In volume one of Robert Murray McCheyne’s Works you can find a short treatise this 19th century Scottish pastor wrote about the Lord’s Day. It’s simply called “I Love the Lord’s Day.” The beginning of this treaties is a list of reasons to love the Lord’s Day. This is a helpful section and is full of good thoughts. Here it is (edited for length):
REASONS WHY WE LOVE THE LORD’S DAY
I. Because it is the Lord’s Day. “This is the day which the Lord hath made, we will rejoice and be glad in it.” Psalm 118:24. “I was in the Spirit on the Lord’s Day.” Rev. 1:10. It is his, by example. It is the day on which he rested from his amazing work of redemption. Just as God rested on the seventh day from all his works, wherefore God blessed the Sabbath day, and hallowed it — so the Lord Jesus rested on this day from all his agony, and pain, and humiliation. “There remaineth, therefore, the keeping of a Sabbath to the people of God.” Heb. 4:9. The Lord’s Day is his property. Just as the Lord’s Supper is the supper belonging to Christ. It is his table. He is the bread He is the wine. He invites the guests. He fills them with joy and with the Holy Ghost. So it is with the Lord’s Day. All days of the year are Christ’s, but he hath marked out one in seven as peculiarly his own. “He hath made it,” or marked it out. Just as he planted a garden in Eden, so he hath fenced about this day and made it his own.

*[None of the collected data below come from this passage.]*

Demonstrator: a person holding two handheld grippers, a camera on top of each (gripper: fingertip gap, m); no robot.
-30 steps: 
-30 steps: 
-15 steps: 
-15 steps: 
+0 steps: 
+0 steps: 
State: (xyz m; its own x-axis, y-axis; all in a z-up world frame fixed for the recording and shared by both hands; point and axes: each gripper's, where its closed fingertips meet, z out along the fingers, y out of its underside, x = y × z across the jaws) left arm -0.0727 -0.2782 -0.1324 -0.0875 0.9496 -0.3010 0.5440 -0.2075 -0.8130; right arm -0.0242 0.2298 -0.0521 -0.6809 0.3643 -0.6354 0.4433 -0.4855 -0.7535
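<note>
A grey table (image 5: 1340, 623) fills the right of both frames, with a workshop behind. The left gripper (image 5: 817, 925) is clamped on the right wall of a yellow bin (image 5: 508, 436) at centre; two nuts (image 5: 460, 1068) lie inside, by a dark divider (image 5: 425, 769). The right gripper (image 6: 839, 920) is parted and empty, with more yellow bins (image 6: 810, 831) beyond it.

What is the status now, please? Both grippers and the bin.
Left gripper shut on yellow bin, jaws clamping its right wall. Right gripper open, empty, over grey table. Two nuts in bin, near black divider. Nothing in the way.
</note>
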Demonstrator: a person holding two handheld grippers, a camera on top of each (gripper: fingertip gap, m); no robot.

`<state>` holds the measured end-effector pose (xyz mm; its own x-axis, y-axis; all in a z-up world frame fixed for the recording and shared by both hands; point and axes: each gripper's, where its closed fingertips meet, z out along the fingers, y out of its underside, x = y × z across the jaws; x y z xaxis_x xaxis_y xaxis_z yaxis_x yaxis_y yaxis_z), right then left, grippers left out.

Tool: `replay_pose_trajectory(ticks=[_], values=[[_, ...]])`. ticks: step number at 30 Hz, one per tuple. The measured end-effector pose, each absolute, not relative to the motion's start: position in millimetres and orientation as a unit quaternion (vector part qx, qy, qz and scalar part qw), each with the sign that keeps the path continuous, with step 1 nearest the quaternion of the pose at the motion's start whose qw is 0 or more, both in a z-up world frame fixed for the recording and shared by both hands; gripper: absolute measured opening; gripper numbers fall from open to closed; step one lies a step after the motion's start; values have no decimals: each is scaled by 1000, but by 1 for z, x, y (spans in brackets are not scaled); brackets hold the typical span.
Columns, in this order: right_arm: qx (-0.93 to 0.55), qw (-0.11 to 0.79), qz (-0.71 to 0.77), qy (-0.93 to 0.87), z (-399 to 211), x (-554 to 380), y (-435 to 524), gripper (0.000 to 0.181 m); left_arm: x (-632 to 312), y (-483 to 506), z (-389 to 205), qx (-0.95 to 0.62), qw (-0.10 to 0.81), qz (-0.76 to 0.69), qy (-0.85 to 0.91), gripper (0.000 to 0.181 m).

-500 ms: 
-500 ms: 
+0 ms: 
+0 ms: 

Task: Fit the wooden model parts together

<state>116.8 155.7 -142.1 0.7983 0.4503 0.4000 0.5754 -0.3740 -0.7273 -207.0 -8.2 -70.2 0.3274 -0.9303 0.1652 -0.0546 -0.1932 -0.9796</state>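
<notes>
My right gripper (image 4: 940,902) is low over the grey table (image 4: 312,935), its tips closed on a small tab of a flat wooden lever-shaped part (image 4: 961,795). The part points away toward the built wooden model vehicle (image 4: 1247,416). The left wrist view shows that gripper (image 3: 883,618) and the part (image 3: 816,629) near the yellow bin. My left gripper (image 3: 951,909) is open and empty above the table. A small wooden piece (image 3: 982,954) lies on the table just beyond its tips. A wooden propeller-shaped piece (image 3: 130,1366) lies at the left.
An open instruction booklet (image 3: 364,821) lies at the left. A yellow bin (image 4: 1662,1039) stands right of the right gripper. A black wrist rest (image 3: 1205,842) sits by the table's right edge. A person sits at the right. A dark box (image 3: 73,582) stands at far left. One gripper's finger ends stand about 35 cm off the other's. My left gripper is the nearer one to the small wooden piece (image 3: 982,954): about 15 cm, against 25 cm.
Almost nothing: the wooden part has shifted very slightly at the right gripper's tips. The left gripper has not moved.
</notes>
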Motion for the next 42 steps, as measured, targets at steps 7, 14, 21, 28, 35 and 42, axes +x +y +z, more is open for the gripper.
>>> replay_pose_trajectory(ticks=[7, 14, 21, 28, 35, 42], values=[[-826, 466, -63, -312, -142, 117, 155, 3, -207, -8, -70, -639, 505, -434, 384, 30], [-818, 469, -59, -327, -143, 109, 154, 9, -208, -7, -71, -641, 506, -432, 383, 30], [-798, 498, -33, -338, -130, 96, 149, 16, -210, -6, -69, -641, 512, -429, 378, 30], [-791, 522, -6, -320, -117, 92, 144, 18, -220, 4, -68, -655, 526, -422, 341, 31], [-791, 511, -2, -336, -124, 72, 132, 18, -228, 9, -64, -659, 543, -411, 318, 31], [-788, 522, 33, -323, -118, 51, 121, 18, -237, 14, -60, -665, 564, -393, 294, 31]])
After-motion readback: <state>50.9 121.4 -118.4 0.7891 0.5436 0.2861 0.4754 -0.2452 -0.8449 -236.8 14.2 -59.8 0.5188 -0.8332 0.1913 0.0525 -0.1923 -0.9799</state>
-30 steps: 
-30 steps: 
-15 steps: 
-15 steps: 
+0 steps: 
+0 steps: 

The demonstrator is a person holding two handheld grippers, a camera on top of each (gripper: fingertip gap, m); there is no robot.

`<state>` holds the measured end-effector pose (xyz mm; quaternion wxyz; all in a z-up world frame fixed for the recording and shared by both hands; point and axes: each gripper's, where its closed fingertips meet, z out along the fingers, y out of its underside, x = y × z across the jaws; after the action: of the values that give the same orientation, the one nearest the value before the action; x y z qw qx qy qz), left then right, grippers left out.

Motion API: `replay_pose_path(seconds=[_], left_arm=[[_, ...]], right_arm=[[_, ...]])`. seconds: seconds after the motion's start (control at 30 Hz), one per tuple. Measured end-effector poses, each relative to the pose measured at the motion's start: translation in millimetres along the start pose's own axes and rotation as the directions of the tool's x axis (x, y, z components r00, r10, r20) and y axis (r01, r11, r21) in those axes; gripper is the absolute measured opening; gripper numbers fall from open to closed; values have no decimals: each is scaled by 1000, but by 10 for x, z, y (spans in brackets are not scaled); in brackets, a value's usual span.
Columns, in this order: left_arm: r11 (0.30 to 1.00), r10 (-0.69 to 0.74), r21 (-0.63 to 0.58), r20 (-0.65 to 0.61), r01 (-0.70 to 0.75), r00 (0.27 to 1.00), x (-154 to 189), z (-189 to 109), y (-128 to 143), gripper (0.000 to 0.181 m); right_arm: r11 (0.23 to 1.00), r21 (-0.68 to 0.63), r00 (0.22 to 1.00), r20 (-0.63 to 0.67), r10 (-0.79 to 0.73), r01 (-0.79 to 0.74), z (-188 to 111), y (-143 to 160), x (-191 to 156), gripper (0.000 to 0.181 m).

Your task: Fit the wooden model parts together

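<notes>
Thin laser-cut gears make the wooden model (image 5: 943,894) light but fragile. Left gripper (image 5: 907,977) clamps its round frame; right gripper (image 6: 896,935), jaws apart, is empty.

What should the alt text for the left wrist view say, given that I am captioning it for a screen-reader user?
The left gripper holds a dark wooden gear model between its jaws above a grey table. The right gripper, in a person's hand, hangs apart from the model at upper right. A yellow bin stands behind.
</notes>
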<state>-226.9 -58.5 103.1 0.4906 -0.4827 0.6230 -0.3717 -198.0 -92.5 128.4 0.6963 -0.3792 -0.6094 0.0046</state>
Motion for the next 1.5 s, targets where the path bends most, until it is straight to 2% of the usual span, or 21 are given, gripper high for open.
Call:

This is the reason why we love it, and would keep it entire. We love everything that is Christ’s. We love his Word. It is better to us than thousands of gold and silver. “O how we love his law—it is our study all the day.” We love his House. It is our trysting-place with Christ, where he meets with us and communes with us from off the mercy-seat. We love his Table. It is his banqueting-house, where his banner over us is love—where he looses our bonds and anoints our eyes, and makes our hearts burn with holy joy. We love his people, because they are his, members of his body, washed in his blood, filled with his spirit, our brothers and sisters for eternity. And we love the Lord’s Day, because it is his. Every hour of it is dear to us—sweeter than honey, more precious than gold. It is the day he rose for our justification. It reminds us of his love, and his finished work, and his rest…
II. Because it is a relic of Paradise and type of Heaven.—The first Sabbath dawned on the bowers [garden, arbor] of a sinless Paradise. When Adam was created in the image of his Maker, he was put into the garden to dress it and to keep it. No doubt this called forth all his energies. To train the luxuriant vine, to gather the fruit of the fig-tree and palm, to conduct the water to the fruit-trees and flowers, required all his time and all his skill. Man was never made to be idle. Still, when the Sabbath Day came around, his rural implements were all laid aside; the garden no longer was his care. His calm, pure mind, looked beyond things seen into the world of eternal realities. He walked with God in the garden, seeking deeper knowledge of Jehovah and his ways, his heart burning more and more with holy love, and his lips overflowing with seraphic praise. Even in Paradise man needed a Sabbath. Without it Eden itself would have been incomplete….
III. Because it is a day of blessings.—When God instituted the Sabbath in Paradise, it is said, “God blessed the Sabbath Day, and sanctified it.” Gen. 2:3. He not only set it apart as a sacred day, but made it a day of blessing. Again, when the Lord Jesus rose from the dead on the first day of the week before dawn, he revealed himself the same day to two disciples going to Emmaus, and made their hearts burn within them. Luke 24:13. The same evening he came and stood in the midst of the disciples, and said, “Peace be to you, and he breathed on them and said, Receive the Holy Spirit.” John 20:19. Again, after eight days, that is the next Lord’s Day, Jesus came and stood in the midst, and revealed himself with unspeakable grace to unbelieving Thomas. John 20:26. It was on the Lord’s Day, also, that the Holy Spirit was poured out at Pentecost. (Acts 2:1, compare Lev. 23:15, 16.) That beginning of all spiritual blessings, that first revival of the Christian Church, was on the Lord’s Day. It was on the same day that the beloved John, an exile on the sea-girt isle of Patmos, far away from the assembly of the saints, was filled with the Holy Spirit, and received his heavenly Revelation. So that in all ages, from the beginning of the world, and in every place where there is a believer, the Sabbath has been a day of double blessing. It is so still, and will be, though all God’s enemies should gnash their teeth at it. True, God is a God of free grace, and confines his working to no time or place; but it is equally true, and all the scoffs of the infidel cannot alter it, that it pleases him to bless his word most on the Lord’s Day.
Robert Murray McCheyne, The Works of the Late Rev. Robert Murray McCheyne, vol. 1 (New York: Robert Carter, 1848), 326–327.